Stored data
┄┄┄┄┄┄┄┄┄┄

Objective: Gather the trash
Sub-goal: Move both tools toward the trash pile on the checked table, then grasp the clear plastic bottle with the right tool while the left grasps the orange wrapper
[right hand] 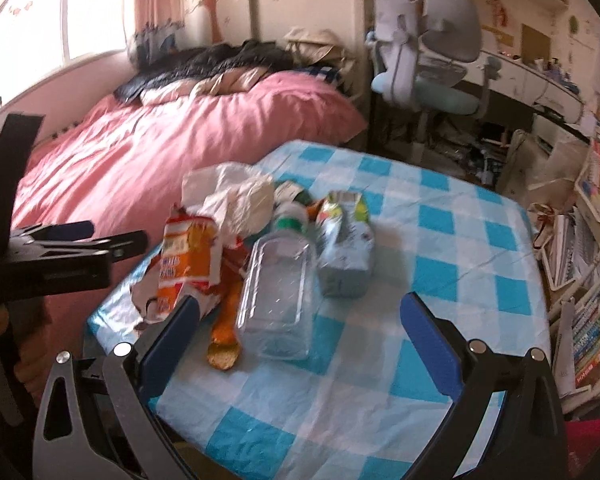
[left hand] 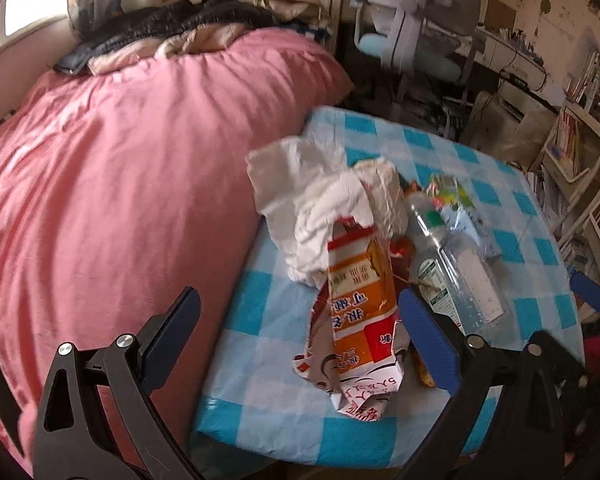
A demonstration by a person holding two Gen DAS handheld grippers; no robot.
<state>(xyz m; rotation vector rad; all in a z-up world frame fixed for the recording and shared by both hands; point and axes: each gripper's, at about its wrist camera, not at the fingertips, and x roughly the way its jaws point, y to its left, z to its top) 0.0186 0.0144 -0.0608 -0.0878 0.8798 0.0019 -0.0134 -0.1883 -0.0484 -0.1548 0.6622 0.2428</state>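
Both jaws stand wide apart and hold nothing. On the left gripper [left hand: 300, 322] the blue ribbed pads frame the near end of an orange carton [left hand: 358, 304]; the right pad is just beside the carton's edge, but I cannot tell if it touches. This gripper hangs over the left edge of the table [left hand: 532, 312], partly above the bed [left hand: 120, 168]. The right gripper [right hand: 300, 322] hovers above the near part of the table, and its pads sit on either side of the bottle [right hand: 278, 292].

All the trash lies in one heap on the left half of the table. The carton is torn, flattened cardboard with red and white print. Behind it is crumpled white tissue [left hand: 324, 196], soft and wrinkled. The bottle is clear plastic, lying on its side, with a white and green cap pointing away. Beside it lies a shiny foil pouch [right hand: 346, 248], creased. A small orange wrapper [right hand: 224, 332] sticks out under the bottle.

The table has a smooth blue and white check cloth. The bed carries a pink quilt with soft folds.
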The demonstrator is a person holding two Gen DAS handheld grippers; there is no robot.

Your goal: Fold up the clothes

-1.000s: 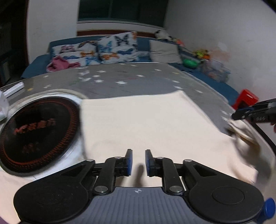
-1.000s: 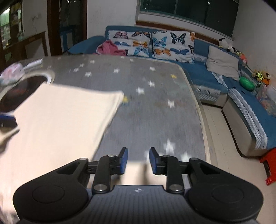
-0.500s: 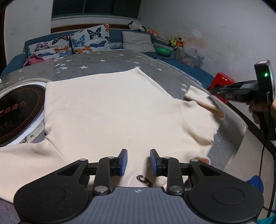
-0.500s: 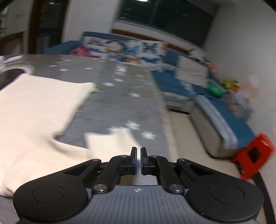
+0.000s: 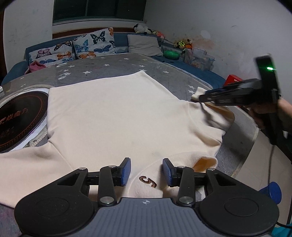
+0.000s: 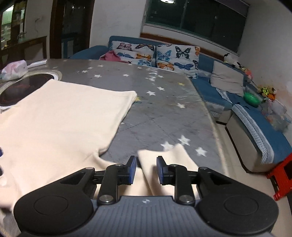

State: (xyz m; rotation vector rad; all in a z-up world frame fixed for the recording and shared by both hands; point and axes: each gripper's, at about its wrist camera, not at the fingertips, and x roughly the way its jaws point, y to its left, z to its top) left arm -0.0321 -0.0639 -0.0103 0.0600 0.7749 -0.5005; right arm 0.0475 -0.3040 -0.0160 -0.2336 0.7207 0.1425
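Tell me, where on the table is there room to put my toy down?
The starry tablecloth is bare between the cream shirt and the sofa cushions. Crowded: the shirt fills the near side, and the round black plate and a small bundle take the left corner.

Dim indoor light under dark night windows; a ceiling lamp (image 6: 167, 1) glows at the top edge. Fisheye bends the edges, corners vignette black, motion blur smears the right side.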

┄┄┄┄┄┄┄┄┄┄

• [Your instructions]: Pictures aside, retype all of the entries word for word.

• [Written solution]:
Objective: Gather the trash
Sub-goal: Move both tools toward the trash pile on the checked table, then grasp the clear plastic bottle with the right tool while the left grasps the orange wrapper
[right hand] 
[left hand] 
A demonstration by a person holding two Gen DAS handheld grippers; no robot.
<state>(xyz m; rotation vector rad; all in a z-up world frame fixed for the recording and shared by both hands; point and axes: each gripper's, at about its wrist camera, not at the fingertips, and x roughly the way its jaws point, y to its left, z to its top) 0.0186 0.0144 -0.0608 -0.0878 0.8798 0.0019 -0.0134 -0.1883 -0.0484 -0.1548 0.6622 0.2428</state>
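Both jaws stand wide apart and hold nothing. On the left gripper [left hand: 300, 322] the blue ribbed pads frame the near end of an orange carton [left hand: 358, 304]; the right pad is just beside the carton's edge, but I cannot tell if it touches. This gripper hangs over the left edge of the table [left hand: 532, 312], partly above the bed [left hand: 120, 168]. The right gripper [right hand: 300, 322] hovers above the near part of the table, and its pads sit on either side of the bottle [right hand: 278, 292].

All the trash lies in one heap on the left half of the table. The carton is torn, flattened cardboard with red and white print. Behind it is crumpled white tissue [left hand: 324, 196], soft and wrinkled. The bottle is clear plastic, lying on its side, with a white and green cap pointing away. Beside it lies a shiny foil pouch [right hand: 346, 248], creased. A small orange wrapper [right hand: 224, 332] sticks out under the bottle.

The table has a smooth blue and white check cloth. The bed carries a pink quilt with soft folds.
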The demonstrator is a person holding two Gen DAS handheld grippers; there is no robot.

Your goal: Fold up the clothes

-1.000s: 
-1.000s: 
-0.500s: 
-0.500s: 
+0.000s: 
+0.000s: 

State: (xyz m; rotation vector rad; all in a z-up world frame fixed for the recording and shared by both hands; point and axes: each gripper's, at about its wrist camera, not at the fingertips, and x roughly the way its jaws point, y to its left, z to its top) left arm -0.0321 -0.0639 -0.0103 0.0600 0.7749 -0.5005; right arm 0.0475 -0.3040 -0.0160 -0.2336 0.7207 0.1425
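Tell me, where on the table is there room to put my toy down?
The starry tablecloth is bare between the cream shirt and the sofa cushions. Crowded: the shirt fills the near side, and the round black plate and a small bundle take the left corner.

Dim indoor light under dark night windows; a ceiling lamp (image 6: 167, 1) glows at the top edge. Fisheye bends the edges, corners vignette black, motion blur smears the right side.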

No further answer is expected.